Trenta chilometri di un itinerario ciclopedonale che non c'è ma potrebbe esserci

Via degli Argini: c'è la prova

Appuntamento all’alba…Sì, perché si parte sempre all’alba, per le grandi avventure. Vabbé: intanto proprio alba non è, perché sono già le 8,30 del mattino del 18 agosto. E poi ci troviamo mica al Gran Canyon o sulle pendici del Kilimanjaro, ma in via Mulini, davanti al laboratorio dell’artista artigiano dei materiali Antonio Mauriello. L’avventura, insomma, non è di quelle che attizzano la fantasia. Ma occorre provare per crederci, a percorrere tutto l’anello ciclopedonale che ciclopedonale ancora non è, tracciato dall’architetto comunale Paola Fregni e volonterosamente pedalato su piste che non ci sono, con una segnaletica che non c’è e con l’appoggio di inesistenti punti ristoro… La voglia, tuttavia, di trasformare la prosa dell’inesistente nella poesia di un immaginario e immaginifico itinerario futuro a disposizione della città è tanta.
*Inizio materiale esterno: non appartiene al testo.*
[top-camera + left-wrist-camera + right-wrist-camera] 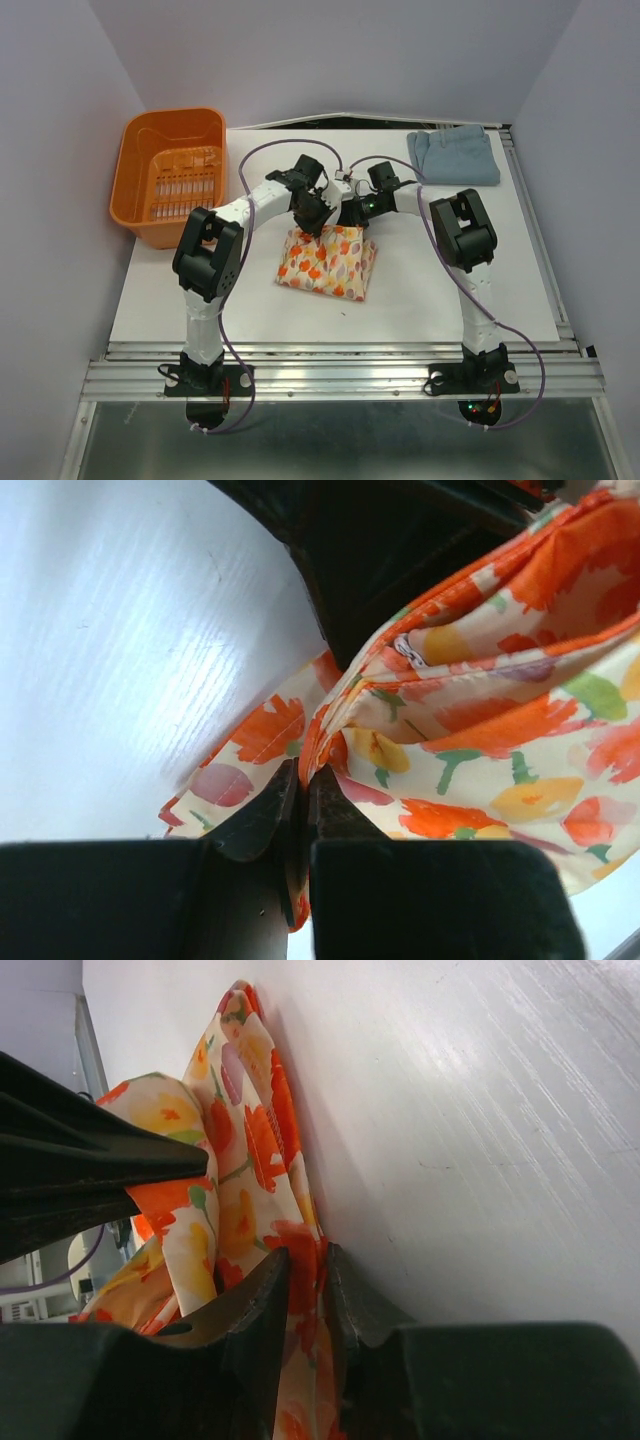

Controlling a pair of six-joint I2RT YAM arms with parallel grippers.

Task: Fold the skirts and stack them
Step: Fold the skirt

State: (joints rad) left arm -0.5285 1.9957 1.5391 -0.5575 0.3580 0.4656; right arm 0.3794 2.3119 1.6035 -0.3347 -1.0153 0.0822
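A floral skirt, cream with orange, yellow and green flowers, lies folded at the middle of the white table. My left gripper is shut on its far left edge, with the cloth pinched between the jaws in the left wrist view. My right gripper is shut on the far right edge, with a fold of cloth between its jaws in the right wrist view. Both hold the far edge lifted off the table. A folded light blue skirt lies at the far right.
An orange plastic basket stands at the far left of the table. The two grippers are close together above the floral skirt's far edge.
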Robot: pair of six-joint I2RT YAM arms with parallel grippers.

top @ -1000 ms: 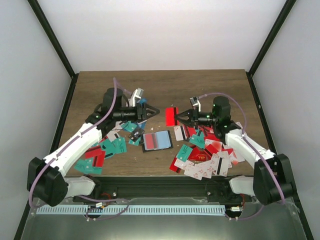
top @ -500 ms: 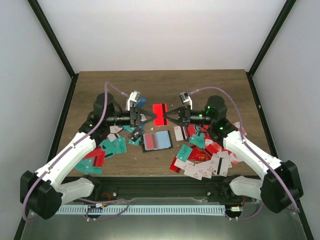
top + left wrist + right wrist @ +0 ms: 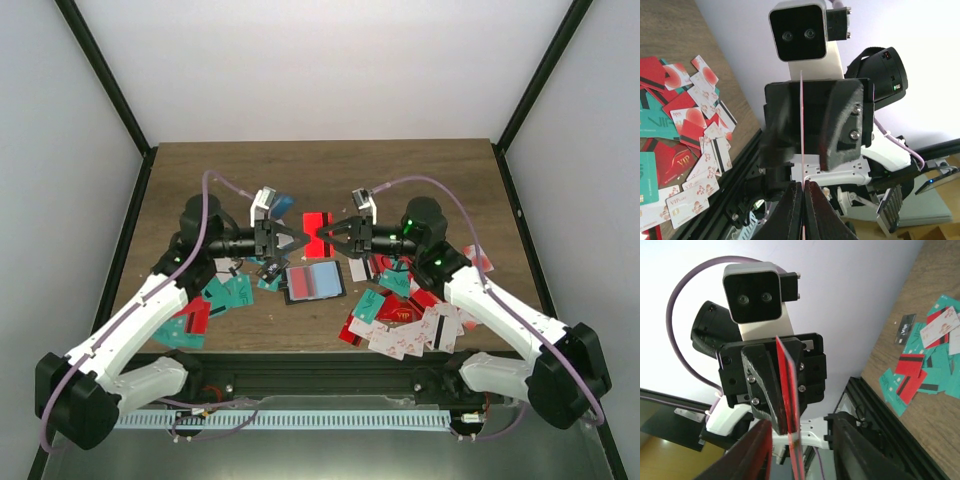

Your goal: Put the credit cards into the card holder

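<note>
The left arm (image 3: 150,300) and the right arm (image 3: 500,305) are raised from the near edge of the desk (image 3: 330,165) and bent at the elbow. Their last links are held level and turned toward each other above the middle of the desk. The left fingers (image 3: 793,207) and the right fingers (image 3: 756,456) are pointed tip to tip, and a red card (image 3: 318,221) is kept between them, lifted off the desk. The left fingers are pressed together on one edge of this card; in the left wrist view it is seen edge-on as a thin line in their pinch. The right fingers are parted a little around the opposite edge, and a gap is seen on each side of the card.

The card holder (image 3: 314,281) is laid open on the desk just below the meeting fingers, toward the arm bases, with its blue and pink sleeves turned up. More credit cards (image 3: 405,325) are scattered below and beside the right fingers in a red and white heap. Teal and red cards (image 3: 225,292) are spread under the left forearm. Both heaps are spread close to the near edge of the desk. Beyond the fingertips the brown wood is seen as far as the back wall (image 3: 320,70). Black frame posts (image 3: 105,85) are set at the far corners, well apart from the fingers.
</note>
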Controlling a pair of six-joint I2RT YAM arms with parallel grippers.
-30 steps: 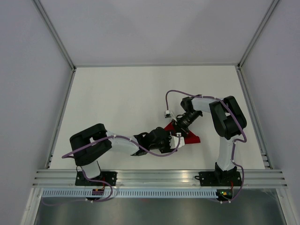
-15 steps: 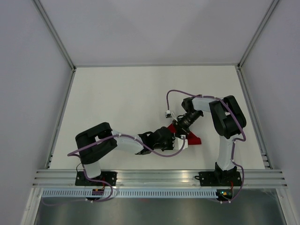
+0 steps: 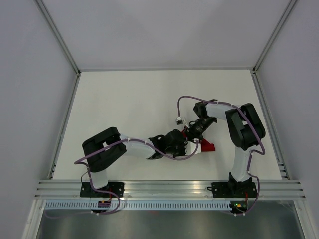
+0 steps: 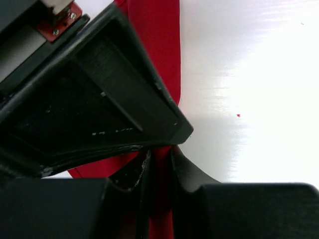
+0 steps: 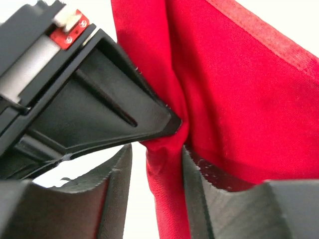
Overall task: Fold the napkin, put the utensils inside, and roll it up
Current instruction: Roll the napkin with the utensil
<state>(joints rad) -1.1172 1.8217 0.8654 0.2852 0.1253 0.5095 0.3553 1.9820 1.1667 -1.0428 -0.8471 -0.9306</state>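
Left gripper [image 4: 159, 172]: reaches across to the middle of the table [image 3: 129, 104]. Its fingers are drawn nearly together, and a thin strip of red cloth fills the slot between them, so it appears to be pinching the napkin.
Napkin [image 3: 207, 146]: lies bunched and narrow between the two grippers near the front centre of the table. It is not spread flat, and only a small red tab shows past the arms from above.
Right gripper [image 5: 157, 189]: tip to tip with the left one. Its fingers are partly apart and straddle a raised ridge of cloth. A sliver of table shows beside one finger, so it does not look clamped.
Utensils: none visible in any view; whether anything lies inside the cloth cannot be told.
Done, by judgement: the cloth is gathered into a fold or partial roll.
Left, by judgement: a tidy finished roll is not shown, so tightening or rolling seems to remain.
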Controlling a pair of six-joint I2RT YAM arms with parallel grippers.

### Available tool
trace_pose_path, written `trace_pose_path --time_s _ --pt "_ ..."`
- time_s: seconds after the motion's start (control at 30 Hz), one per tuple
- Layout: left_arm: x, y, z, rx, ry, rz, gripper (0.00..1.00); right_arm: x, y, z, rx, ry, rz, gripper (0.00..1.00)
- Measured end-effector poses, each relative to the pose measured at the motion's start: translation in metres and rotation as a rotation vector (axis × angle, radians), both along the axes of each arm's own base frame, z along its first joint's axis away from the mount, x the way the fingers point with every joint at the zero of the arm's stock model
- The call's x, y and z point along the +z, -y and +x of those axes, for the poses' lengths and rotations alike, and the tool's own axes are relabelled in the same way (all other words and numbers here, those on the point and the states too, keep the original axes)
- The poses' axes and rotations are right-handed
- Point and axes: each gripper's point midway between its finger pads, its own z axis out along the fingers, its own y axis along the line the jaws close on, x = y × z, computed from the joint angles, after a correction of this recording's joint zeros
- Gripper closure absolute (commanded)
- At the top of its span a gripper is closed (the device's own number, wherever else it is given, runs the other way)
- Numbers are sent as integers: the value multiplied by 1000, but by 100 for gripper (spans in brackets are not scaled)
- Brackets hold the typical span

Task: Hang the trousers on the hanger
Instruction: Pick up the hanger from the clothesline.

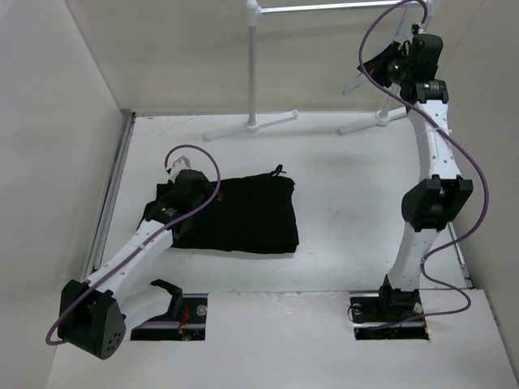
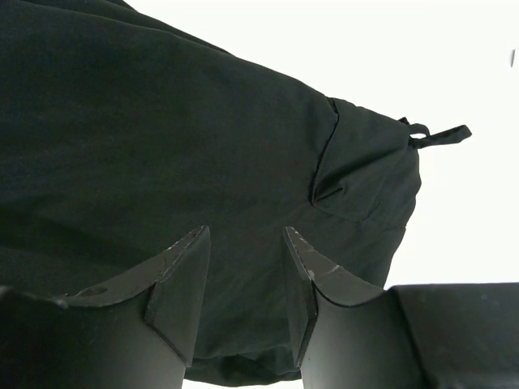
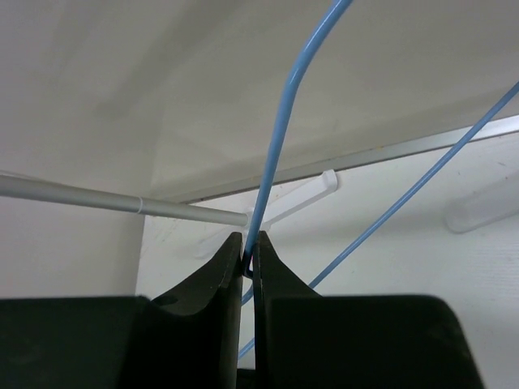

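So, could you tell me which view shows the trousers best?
Top external: the trousers show almost whole, folded on the table. The left wrist view gives only a close patch of fabric with a tie; the right wrist view shows none.

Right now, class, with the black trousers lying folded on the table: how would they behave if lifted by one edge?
The trousers would probably droop and unfold: the cloth shows soft creases around a pocket. Pushed, they likely bunch rather than roll, lying flat on the table. The loose tie may dangle or snag.
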Motion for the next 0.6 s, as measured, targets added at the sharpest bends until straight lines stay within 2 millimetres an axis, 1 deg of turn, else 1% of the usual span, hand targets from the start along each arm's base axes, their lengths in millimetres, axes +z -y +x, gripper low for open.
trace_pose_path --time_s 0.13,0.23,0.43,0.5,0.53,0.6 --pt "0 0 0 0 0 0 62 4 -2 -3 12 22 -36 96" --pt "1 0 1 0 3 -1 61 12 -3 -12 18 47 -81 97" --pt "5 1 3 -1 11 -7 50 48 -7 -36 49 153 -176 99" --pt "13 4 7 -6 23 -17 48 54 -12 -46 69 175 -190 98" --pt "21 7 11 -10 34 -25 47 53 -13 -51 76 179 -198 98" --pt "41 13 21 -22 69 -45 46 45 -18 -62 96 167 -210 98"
Così si parte, non prima però di aver buttato lì il nome, la definizione che, a partire da domani, possa mettere insieme terra e acque, paesaggio e ambiente, bonifica e agricoltura, salute e sport e tutto quello che volete aggiungere all’idea di un circuito di trenta chilometri spremuto dagli argini dei canali e dai campi che attorniano Carpi. Ecco qua, dunque: chiameremo “Via degli Argini” l’anello ciclopedonale tra Lama e Tresinaro, sperando che entri nelle teste e nelle aspettative con lo stesso impatto, almeno, di quell’altra grande invenzione paesaggistica e ambientale che è stata Parco Lama.

L’avvio è facile, per quanto il pédaler dans l’herbe non abbia lo stesso fascino sensoriale del déjeuner sur l’herbe di Manet. Qui l’erba dell’argine del Canale di Santa Croce rallenta non poco il fluire della pedalata che si trasmette direttamente agli adduttori e ai bicipiti femorali. L’effetto è distraente, rispetto al paesaggio che, caso unico per tutto il circuito, non è asservito alle opere agricole, ma addolcito da un parco, quello della Fondazione, ottenuto con preziose e ordinate essenze arboree. Lo chiameremo provvisoriamente e rispettosamente “parco Gian Fedele”, dal nome di colui che ardentemente lo volle e lo fece piantumare, lasciandolo poi lì, un po’ bosco, un po’ parco extraurbano, sospeso nel limbo di un utilizzo che nessuno ancora conosce. Si varca la via Bersana e si segue l’argine destro dello stesso canale anche oltre la via Chiesa Santa Croce, apprezzando l’ombra frondosa di un pioppeto che qualcuno deve aver già provato a sfruttare, data l’abbondanza di cartelli “proprietà privata” che lo attorniano. Ora il canale fiancheggia il campo da calcio della frazione e le costruzioni di via Giliberti, fino al circolo Arcobaleno. Ma poi, sottopassata la via Fornaci, fa quello che noi non possiamo fare: si intrufola sotto l’autostrada in uno dei suoi punti più larghi, coincidenti con la bretella che si stacca dall’arteria per portare al casello. Bisognerebbe poter volare, qui: si possono solo auspicare passerelle o sottopassi da ottanta metri e passa. Nell’attesa, occorre adattarsi a percorrere insieme al traffico automobilistico il cavalcavia della Provinciale per Correggio: opera, questa sì, ardimentosa. Per fortuna la si abbandona subito al di là, infilando a gomito sulla sinistra la carreggiata che ci permette di riprendere l’argine del Canale Santa Croce.